**EXERCISE BRIEF:**
Below is a listing. Write out exactly its lines between the one holding "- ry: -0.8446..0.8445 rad" and the one holding "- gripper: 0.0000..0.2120", inclusive.

**INFORMATION GIVEN:**

>>>

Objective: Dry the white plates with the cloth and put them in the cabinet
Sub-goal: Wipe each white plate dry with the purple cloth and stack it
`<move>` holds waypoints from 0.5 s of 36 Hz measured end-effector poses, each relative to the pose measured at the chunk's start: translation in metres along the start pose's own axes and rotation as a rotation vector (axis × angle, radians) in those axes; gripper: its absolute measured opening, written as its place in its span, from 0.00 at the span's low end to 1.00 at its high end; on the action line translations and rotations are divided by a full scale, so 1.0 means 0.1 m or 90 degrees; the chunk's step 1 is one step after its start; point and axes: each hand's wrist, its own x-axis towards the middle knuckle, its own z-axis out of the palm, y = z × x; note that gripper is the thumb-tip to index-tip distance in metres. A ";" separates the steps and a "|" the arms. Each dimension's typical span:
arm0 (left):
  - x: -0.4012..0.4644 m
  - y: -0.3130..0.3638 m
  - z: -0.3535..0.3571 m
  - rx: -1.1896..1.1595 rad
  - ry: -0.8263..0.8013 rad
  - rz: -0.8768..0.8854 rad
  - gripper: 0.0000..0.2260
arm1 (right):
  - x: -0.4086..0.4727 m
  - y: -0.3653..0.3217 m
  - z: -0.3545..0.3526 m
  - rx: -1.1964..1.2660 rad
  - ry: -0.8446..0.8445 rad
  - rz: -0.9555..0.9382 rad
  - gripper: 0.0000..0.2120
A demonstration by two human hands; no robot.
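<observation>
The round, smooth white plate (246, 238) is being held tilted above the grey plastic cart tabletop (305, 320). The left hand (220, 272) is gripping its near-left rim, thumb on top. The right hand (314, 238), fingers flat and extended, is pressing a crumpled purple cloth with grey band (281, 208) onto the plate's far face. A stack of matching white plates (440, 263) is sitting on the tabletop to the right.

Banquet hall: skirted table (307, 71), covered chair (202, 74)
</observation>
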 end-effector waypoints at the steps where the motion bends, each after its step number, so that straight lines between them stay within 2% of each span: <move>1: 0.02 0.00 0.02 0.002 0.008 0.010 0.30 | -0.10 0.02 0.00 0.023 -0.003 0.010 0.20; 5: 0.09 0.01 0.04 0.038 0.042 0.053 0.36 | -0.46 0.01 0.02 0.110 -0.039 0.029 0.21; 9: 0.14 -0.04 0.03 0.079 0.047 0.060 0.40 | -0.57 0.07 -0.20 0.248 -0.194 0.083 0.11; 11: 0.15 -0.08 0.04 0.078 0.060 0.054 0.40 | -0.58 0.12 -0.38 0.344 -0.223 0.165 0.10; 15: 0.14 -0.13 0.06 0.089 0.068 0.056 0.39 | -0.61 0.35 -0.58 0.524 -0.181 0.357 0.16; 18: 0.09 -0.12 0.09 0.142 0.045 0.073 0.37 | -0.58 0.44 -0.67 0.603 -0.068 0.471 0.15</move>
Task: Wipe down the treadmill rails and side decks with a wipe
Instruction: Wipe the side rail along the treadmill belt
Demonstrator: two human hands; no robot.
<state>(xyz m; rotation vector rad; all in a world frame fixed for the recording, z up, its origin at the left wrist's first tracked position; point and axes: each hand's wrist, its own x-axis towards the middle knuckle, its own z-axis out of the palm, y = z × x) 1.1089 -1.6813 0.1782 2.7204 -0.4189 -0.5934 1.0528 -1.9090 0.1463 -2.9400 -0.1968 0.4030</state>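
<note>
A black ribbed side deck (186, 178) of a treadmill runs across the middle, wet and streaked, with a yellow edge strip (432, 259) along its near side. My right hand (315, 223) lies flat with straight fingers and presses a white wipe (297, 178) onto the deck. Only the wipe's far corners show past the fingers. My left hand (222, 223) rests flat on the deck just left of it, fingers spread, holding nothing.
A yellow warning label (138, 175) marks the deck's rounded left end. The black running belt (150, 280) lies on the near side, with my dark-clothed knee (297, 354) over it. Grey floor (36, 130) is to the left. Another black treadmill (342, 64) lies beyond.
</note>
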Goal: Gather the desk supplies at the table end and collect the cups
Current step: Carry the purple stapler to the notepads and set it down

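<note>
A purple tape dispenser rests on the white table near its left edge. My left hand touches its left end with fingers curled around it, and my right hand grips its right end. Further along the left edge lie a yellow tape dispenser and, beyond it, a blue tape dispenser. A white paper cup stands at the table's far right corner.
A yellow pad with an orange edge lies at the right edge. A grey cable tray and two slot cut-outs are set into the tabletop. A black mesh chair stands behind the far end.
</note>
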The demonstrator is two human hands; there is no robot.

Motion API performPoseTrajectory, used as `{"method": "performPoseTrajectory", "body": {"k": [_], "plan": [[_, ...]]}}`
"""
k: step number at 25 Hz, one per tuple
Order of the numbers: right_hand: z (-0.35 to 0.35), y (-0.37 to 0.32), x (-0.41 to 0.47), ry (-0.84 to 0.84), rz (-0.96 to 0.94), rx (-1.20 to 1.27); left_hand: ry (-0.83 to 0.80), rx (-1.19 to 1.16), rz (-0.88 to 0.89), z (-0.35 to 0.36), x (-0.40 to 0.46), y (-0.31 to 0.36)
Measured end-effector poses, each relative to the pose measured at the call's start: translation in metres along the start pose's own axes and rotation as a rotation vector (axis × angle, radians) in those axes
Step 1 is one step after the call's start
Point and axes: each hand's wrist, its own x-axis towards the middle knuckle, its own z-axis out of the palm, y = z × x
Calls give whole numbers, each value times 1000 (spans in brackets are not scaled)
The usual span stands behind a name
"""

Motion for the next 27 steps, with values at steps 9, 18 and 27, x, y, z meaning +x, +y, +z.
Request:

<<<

**WORKED SOLUTION:**
  - ry: -0.8446..0.8445 rad
  - rz: -0.9555..0.9382 rad
  - gripper: 0.0000..0.2120

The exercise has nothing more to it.